Bukan FOMO, Ini 5 Alasan Ilmiah Mengapa Gen Z Sulit Tidur Nyenyak (dan Solusinya)

Apakah kamu sering merasa susah tidur meski sudah lelah seharian? Fenomena ini ternyata banyak dialami Gen Z.
Alasan Tidur Penting untuk Imunitas
Tidur nyenyak adalah pilar penting bagi kondisi tubuh. Saat tidur, tubuh memperbaiki sel, otak mengolah informasi, dan hormon diseimbangkan. Jika kualitas tidur menurun, risiko kecemasan akan meningkat dan produktivitas pun ikut terdampak.
Faktor 1: Paparan Layar
Paparan layar dari smartphone di malam hari menghambat produksi melatonin, hormon yang menjaga siklus tidur. Akibatnya, otak tetap aktif meski tubuh sudah lelah. Solusinya, kurangi penggunaan gadget minimal satu jam sebelum tidur atau aktifkan blue light filter.

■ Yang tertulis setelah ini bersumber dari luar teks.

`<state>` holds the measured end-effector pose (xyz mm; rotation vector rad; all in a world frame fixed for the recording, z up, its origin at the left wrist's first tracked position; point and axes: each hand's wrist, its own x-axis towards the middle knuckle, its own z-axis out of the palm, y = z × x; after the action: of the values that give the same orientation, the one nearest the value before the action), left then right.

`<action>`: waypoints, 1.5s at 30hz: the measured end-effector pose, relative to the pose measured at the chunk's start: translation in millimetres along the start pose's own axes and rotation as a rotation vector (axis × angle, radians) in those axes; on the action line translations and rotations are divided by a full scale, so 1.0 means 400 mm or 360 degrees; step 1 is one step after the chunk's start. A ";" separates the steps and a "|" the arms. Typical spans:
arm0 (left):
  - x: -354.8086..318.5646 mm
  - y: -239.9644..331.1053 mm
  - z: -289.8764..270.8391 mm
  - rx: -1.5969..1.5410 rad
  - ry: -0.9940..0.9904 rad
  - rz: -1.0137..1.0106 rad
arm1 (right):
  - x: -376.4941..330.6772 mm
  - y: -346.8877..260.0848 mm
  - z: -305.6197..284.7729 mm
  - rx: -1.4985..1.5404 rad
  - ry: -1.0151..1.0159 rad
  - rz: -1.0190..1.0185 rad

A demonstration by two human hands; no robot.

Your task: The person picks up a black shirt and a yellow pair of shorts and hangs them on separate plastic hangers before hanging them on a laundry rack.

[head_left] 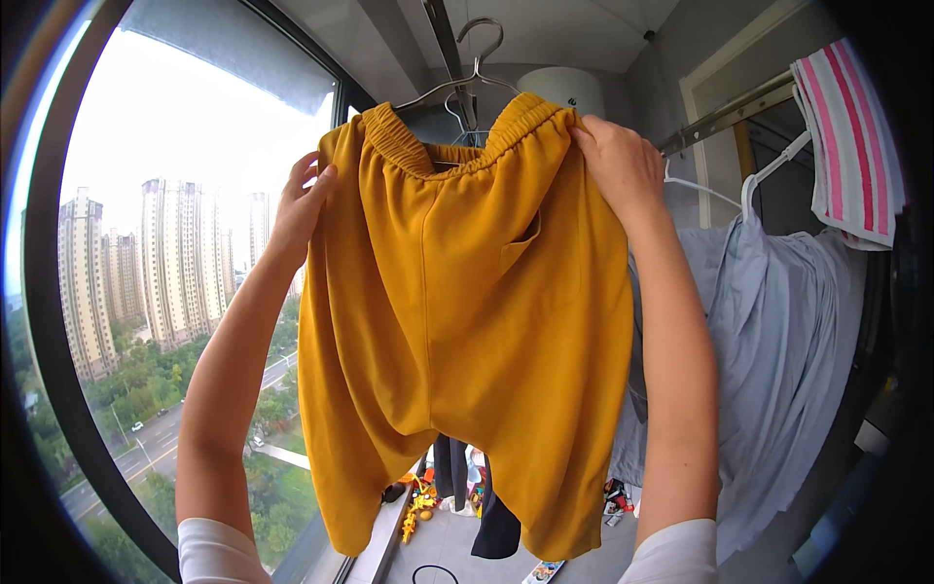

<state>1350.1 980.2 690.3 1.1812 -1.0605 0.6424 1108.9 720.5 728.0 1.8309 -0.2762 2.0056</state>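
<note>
Mustard-yellow pants (428, 282) with an elastic waistband hang spread out in front of me, legs downward. A metal hanger (477, 70) runs into the waistband, which sags in the middle; its lower part is hidden by the cloth. The hanger's hook rises in front of a dark overhead rail (443, 34), and I cannot tell whether it rests on it. My left hand (304, 209) is closed on the left side of the pants, just below the waistband. At the right end of the waistband, my right hand (625, 167) is closed on the fabric.
A large window (195, 117) with a dark frame is at left. Grey-blue laundry (778, 321) on white hangers and a striped towel (846, 146) hang at right. A white rounded tank (564, 88) sits behind. Scattered toys (420, 506) lie on the floor below.
</note>
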 end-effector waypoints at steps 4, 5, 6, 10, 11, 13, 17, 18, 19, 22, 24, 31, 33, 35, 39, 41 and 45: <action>-0.041 0.033 0.014 0.0120 -0.0030 -0.0084 | -0.002 -0.004 0.003 -0.0018 0.0001 0.0015; -0.042 0.033 0.005 0.0151 -0.0021 -0.0081 | -0.002 -0.010 0.006 -0.0005 0.0027 0.0007; -0.041 0.036 -0.004 0.0121 -0.0040 -0.0086 | 0.000 -0.014 0.006 0.0010 0.0032 0.0020; -0.039 0.061 -0.036 0.0062 -0.0101 -0.0079 | 0.015 -0.035 0.011 0.0064 0.0071 0.0066; -0.042 0.072 -0.042 0.0044 -0.0114 -0.0067 | 0.025 -0.045 0.001 0.0059 0.0088 0.0070; -0.046 0.088 -0.049 0.0109 -0.0112 -0.0032 | 0.044 -0.064 -0.009 0.0039 0.0082 0.0080; -0.031 0.055 -0.084 0.0223 -0.0060 -0.0065 | 0.062 -0.097 0.005 -0.0001 0.0058 0.0080; -0.033 0.052 -0.091 0.0220 -0.0054 -0.0049 | 0.063 -0.101 0.011 0.0026 0.0039 0.0099; -0.034 0.052 -0.095 0.0216 -0.0048 -0.0029 | 0.064 -0.102 0.017 0.0052 0.0023 0.0117; -0.032 0.048 -0.109 0.0174 -0.0043 0.0038 | 0.067 -0.112 0.021 0.0094 -0.0068 0.0186; -0.033 0.044 -0.115 0.0130 -0.0048 0.0054 | 0.068 -0.114 0.028 0.0113 -0.0135 0.0221; -0.040 -0.016 -0.161 0.0158 -0.0020 0.0013 | 0.064 -0.128 0.061 0.0139 -0.0166 0.0243; -0.061 -0.019 -0.160 0.0126 -0.0066 -0.0056 | 0.058 -0.138 0.069 0.0099 -0.0176 0.0190; -0.100 -0.014 -0.165 0.0052 -0.0125 -0.0170 | 0.049 -0.165 0.067 0.0067 -0.0225 0.0107; -0.131 -0.089 -0.199 0.0095 0.0075 0.0184 | 0.039 -0.143 0.089 0.0253 -0.0014 -0.0011; -0.157 -0.120 -0.209 0.0497 0.0223 0.0217 | 0.033 -0.099 0.123 0.0321 0.0098 -0.0036; -0.240 -0.148 -0.159 0.0302 0.0074 -0.0077 | -0.029 -0.011 0.164 0.0635 0.0383 0.0085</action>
<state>1382.6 1034.1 577.0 1.3455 -0.9445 0.7412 1170.5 695.7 723.8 1.7861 0.1597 2.4272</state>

Faktor 2: Stres Sehari-hari
Gen Z menghadapi banyak tekanan, mulai dari hubungan sosial hingga masalah pribadi. Tekanan mental ini membuat pikiran sulit tenang saat malam hari. Solusi yang bisa dicoba adalah journaling sebelum tidur untuk merilekskan pikiran.
Alasan 3: Minuman Energi
Rutinitas minum minuman energi di sore atau malam hari bisa mengganggu siklus tidur. Kafein merangsang kewaspadaan sehingga tubuh sulit rileks. Solusinya, batasi konsumsi kafein setelah jam 5 sore dan ganti dengan susu rendah lemak.
Penyebab 4: Lingkungan Tidur
Kamar yang berantakan dapat mengurangi kualitas tidur. Misalnya, kasur tidak nyaman. Solusinya, ciptakan atmosfer tidur yang gelap, gunakan aroma terapi, dan pastikan suhu kamar tetap sejuk.
Faktor 5: Rutinitas Harian Tidak Teratur
Tidur larut membuat ritme sirkadian tubuh tidak stabil. Gen Z sering menunda tidur hingga larut malam. Solusinya, atur jadwal tidur yang stabil dengan alarm pengingat, serta biasakan tidur dan bangun di jam yang sama setiap hari.
Gambaran Alasan Sulit Tidur
Bayangkan sebuah diagram yang memperlihatkan 5 penyebab utama sulit tidur beserta solusinya. Visual ini bisa menjelaskan pembaca untuk memahami pola tidurnya sendiri dan mulai melakukan perbaikan.
Penutup
Gangguan tidur pada Gen Z bukan hanya karena FOMO, tapi ada alasan ilmiah yang memengaruhi. Mulai dari paparan gadget, stres, kafein, lingkungan tidur, hingga rutinitas yang tidak teratur. Dengan strategi praktis, kualitas tidur bisa dioptimalkan. Mari jadikan tidur nyenyak sebagai bagian penting dari gaya hidup sehat sehari-hari.